"But I—I have always liked you," she cried quickly. "But," forlornly, "you knew the truth at the time. Even if I had not, I should have had to marry you anyway. I was so deep in debt I couldn't help it. I could not manage any more than I can speak Sanscrit. So you see that there is nothing to forgive. Believe me, I am always grateful, for before I married you, I thought and thought, but I could see no other way."

He laughed again. He couldn't help it. He had a sense of humor and he seemed to see, in a flashlight of vision, shocked Romance gather up her skirts and shake the dust of Dita's threshold from her winged shoes.

"You are so really fearless and honest, Dita, that I venture to ask the question." He put it with a rather diffident gentleness. "You have found it quite impossible to care for me?"

"Oh, no," impulsively. "I have always liked you. I am really very fond of you. But I am always tongue-tied before you. I never can think of anything to say to you and I always say foolish things." She regarded him with a wistful timidity.

He laughed ruefully. It was sorry mirth. "That is a proof of my stupidity, my child, not yours."

He opened his mouth to speak, then closed it again. Up and down the room he walked twice, three times, engrossed. Then having arrived at a decision, he put it into words. "Dita," he stopped before her and looked at her earnestly, "perhaps I am utterly rash and foolish, but will you answer me one question? But first get all melodramatic ideas of the state of my feelings out of your head." His smile was faintly cynical, obscurely so. "And believe me, that what really concerns me is your happiness. Are you in love with Eugene Gresham?"

She started, cast one quick glance at him, and then stared frowningly before her, but he noticed that her hand trembled on the back of the chair. "Why do you ask me that? I—I am married to you—I—" her voice faltered, broke.

"Oh, no conventional utterances, please," he cried quickly. "That is not worthy of you, not like you. There should be, there must be absolute sincerity between us now. Tell me, Perdita, are you in love with Eugene Gresham?"

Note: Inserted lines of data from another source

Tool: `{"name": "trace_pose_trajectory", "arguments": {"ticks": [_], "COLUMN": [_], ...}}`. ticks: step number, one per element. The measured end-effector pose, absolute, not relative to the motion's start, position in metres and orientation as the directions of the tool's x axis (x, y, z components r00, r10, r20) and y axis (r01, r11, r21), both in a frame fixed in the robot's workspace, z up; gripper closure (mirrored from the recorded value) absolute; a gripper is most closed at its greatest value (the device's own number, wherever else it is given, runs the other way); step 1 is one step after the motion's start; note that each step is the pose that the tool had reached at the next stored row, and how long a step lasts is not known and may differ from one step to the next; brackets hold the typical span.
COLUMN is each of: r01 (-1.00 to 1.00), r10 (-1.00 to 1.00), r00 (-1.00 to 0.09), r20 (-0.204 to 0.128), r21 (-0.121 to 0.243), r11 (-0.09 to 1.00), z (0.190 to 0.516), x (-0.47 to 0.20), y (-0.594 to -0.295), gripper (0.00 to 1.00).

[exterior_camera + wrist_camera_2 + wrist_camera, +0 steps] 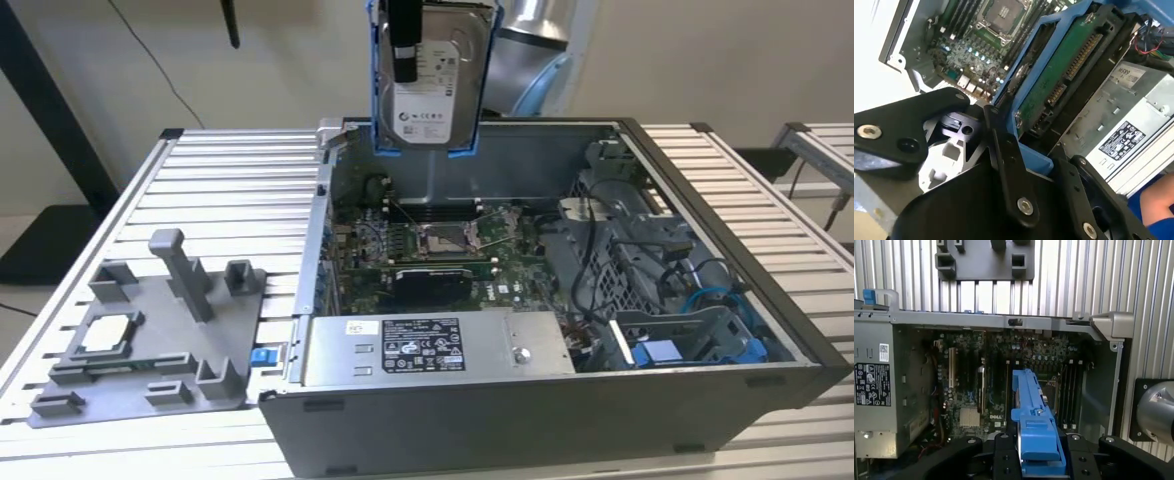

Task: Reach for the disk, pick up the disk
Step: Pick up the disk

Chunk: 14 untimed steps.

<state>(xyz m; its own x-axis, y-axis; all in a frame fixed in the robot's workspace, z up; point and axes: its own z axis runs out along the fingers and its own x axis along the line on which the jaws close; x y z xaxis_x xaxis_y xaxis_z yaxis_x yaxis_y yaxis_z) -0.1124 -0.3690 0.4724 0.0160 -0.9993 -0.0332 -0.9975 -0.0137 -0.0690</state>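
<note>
The disk (430,85), a silver drive with a white label and blue carrier rails, hangs upright in the air above the back wall of the open computer case (534,420). My gripper (422,40) is shut on it from above, with one black finger (400,45) lying across its labelled face. In the second wrist view the disk's green circuit-board underside (1066,70) and blue rail show between the black fingers (1004,150). In the first wrist view the disk (1033,410) is seen edge-on, clamped between the fingers (1002,450), with the motherboard far below.
The case holds a motherboard (434,245), a silver power supply (427,345) at the front and a blue bracket (667,350) among cables on the exterior view's right. A grey tray (147,345) with a small square chip (107,333) lies on the slatted table (227,190).
</note>
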Motion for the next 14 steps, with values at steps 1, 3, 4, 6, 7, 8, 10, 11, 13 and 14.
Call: {"name": "trace_pose_trajectory", "arguments": {"ticks": [1, 3, 4, 6, 7, 8, 10, 11, 13, 14], "r01": [-0.998, -0.998, -0.998, -0.998, -0.998, -0.998, -0.998, -0.998, -0.998, -0.998], "r10": [-0.999, -0.999, -0.999, -0.999, -0.999, -0.999, -0.999, -0.999, -0.999, -0.999], "r00": [0.016, 0.016, 0.016, 0.016, 0.016, 0.016, 0.016, 0.016, 0.016, 0.016], "r20": [-0.033, -0.033, -0.033, -0.033, -0.033, -0.033, -0.033, -0.033, -0.033, -0.033], "r21": [-0.069, -0.068, -0.067, -0.065, -0.065, -0.064, -0.062, -0.062, -0.060, -0.059], "r11": [-0.014, -0.014, -0.014, -0.014, -0.014, -0.014, -0.014, -0.014, -0.014, -0.014], "z": [0.473, 0.475, 0.476, 0.478, 0.478, 0.479, 0.481, 0.482, 0.483, 0.484], "x": [-0.110, -0.105, -0.102, -0.095, -0.093, -0.090, -0.084, -0.081, -0.074, -0.070], "y": [-0.369, -0.369, -0.369, -0.369, -0.369, -0.369, -0.369, -0.369, -0.369, -0.369], "gripper": [1.00, 1.00, 1.00, 1.00, 1.00, 1.00, 1.00, 1.00, 1.00, 1.00]}}
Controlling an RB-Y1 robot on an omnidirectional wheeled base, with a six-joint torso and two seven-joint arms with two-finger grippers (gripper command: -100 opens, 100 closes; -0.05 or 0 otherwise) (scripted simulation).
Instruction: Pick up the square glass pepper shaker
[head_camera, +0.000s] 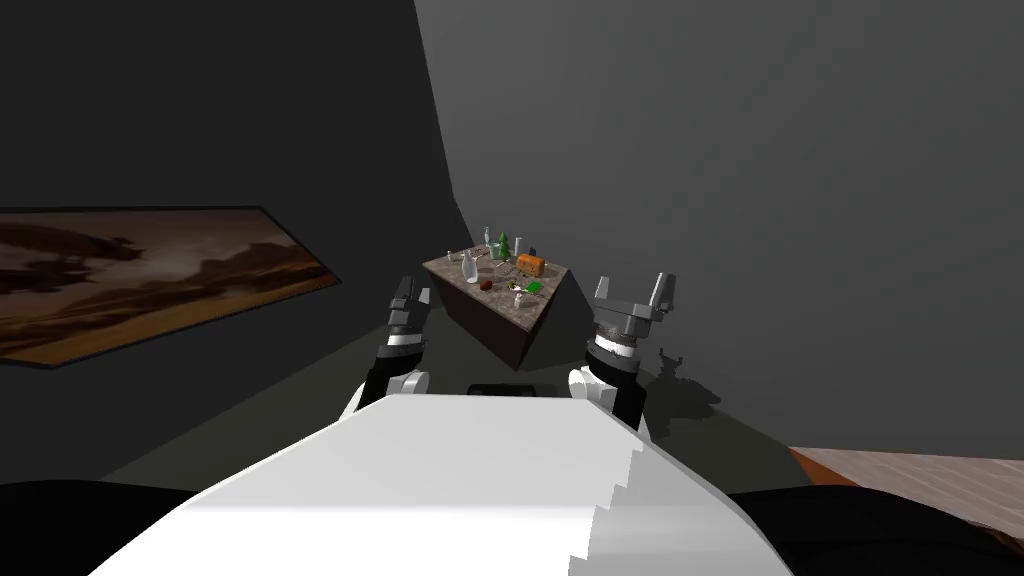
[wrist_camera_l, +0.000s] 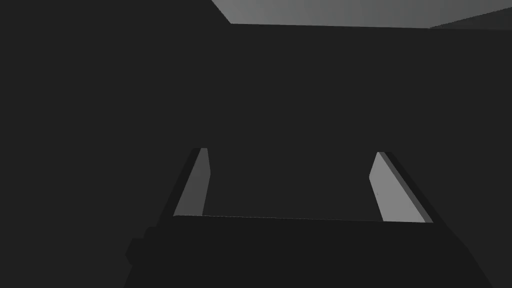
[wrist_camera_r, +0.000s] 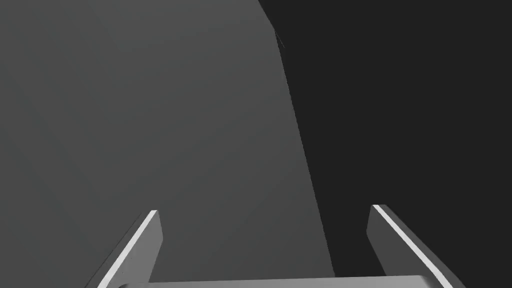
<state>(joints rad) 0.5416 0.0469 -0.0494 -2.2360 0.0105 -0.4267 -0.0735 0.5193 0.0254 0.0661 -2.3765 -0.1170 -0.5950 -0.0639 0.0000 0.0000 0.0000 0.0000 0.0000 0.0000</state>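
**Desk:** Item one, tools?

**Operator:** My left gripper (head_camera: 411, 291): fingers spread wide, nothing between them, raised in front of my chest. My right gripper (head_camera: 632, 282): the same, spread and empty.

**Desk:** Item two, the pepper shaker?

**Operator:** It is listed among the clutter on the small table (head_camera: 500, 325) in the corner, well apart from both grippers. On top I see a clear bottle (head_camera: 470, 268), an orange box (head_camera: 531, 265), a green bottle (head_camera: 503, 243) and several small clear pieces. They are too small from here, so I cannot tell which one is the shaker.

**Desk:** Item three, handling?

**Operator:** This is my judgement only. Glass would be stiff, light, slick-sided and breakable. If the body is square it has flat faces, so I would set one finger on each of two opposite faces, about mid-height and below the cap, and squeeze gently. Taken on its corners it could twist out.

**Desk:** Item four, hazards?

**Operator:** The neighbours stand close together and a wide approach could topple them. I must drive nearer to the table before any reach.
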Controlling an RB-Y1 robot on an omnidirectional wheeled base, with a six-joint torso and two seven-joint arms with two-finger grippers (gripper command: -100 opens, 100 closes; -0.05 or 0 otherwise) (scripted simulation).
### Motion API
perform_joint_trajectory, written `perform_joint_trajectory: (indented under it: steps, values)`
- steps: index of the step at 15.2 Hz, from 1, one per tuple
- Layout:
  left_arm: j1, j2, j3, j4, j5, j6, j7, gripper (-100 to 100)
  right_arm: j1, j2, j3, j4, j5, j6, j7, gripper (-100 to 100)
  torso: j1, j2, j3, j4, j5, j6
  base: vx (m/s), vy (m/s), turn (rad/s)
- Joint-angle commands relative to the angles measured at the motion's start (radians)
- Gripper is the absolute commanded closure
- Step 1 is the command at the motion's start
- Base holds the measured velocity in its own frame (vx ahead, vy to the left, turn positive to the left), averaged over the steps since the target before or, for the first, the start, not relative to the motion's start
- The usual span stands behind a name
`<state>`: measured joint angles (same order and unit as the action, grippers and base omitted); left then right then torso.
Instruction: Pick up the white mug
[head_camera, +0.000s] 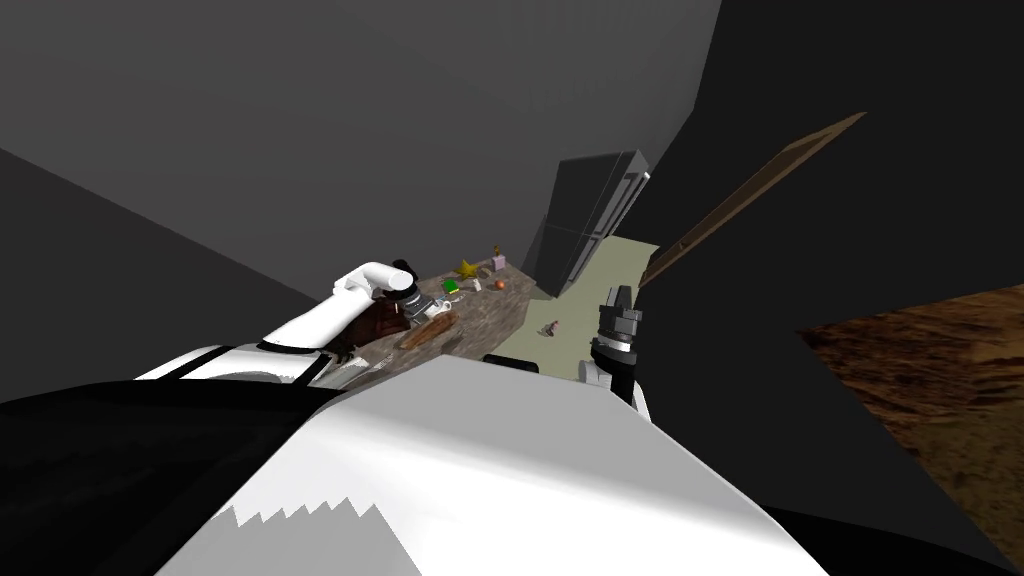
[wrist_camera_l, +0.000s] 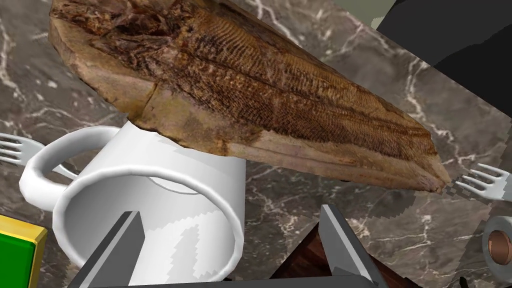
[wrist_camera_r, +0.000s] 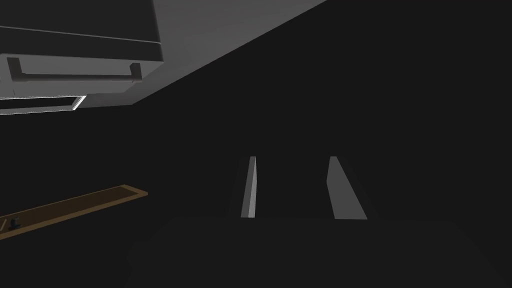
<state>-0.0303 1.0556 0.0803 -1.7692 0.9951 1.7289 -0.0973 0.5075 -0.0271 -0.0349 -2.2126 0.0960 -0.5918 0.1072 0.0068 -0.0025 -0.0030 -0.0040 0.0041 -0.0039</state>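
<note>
Left gripper (wrist_camera_l: 230, 212) hangs low over a grey marble counter (wrist_camera_l: 300, 200), fingers spread wide, clamped on nothing. One finger (wrist_camera_l: 120, 245) shows against the open mouth of the white mug (wrist_camera_l: 150, 200); the other (wrist_camera_l: 345, 245) stands outside it, so the mug's near wall sits between them. Contact cannot be told. The mug's mouth faces the gripper, handle on the side away from the outer finger. A dark brown wood-grained piece (wrist_camera_l: 300, 260) lies by the outer finger. A green block with a yellow edge (wrist_camera_l: 17, 255) sits just beside the mug. A brown slab bearing a fish fossil (wrist_camera_l: 250, 90) overlaps the mug's far side. White forks (wrist_camera_l: 485, 182) flank the slab, and a grey tape roll (wrist_camera_l: 500, 245) lies near one. Farther along the counter: a yellow star (head_camera: 467, 268), an orange ball (head_camera: 500, 284), a pink box (head_camera: 498, 262). Beyond stands a dark refrigerator (head_camera: 590, 220). Right gripper (wrist_camera_r: 292, 160) is held off over the pale floor (head_camera: 570, 320), blades apart, nothing between them.
</note>
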Motion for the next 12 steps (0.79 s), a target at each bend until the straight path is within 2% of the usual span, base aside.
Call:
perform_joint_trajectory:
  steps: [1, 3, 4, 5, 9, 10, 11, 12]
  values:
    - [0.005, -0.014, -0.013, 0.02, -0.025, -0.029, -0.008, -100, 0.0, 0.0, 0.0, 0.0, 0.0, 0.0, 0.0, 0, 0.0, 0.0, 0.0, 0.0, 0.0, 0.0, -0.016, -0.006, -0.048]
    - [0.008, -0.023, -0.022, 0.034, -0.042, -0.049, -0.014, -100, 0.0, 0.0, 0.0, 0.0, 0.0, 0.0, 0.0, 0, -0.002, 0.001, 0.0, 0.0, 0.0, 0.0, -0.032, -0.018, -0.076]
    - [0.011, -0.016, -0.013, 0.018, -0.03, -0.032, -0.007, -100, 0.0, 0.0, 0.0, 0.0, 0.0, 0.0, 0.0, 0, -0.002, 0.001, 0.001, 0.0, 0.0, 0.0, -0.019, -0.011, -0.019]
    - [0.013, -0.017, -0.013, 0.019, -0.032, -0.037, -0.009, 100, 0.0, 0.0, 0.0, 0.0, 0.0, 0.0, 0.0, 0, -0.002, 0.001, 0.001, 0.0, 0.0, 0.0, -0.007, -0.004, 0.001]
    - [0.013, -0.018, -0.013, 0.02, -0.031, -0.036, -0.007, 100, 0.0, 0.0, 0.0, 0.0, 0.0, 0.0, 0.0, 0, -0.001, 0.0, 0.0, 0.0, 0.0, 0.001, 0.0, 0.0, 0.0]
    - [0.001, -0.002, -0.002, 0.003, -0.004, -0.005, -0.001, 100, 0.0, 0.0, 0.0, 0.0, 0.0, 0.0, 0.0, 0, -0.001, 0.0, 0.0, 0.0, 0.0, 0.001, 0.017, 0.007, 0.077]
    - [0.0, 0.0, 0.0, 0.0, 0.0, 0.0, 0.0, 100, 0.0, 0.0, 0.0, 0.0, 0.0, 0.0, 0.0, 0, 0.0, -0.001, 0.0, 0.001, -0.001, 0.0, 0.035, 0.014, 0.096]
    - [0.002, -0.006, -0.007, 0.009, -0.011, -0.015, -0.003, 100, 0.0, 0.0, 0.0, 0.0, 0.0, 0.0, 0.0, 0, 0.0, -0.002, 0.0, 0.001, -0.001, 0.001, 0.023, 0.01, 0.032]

"Ah, that I do not know." She looked beyond him and, still gazing, shook her head. "I do not know. I never have known, never been sure. We were boy and girl together, he a few years older. He is associated in my mind with the life of green old gardens and the smell of jasmine flowers. He lives in a wonderful world, a world of color that something in me always yearns toward. It seems to me sometimes as if I would rise to it, and my heart would blossom in purple and red. I seem doomed to talk foolishly to you," she exclaimed rather piteously, "but most people's hidden thoughts would sound foolish to others, would they not?"

"Go on, my dear." Then his controlled utterance gave way. "For heaven's sake, why should you not feel that you can say anything to me? What kind of an idea have I given you of myself? But tell me," quickly subduing his emotion, "what is it you feel?"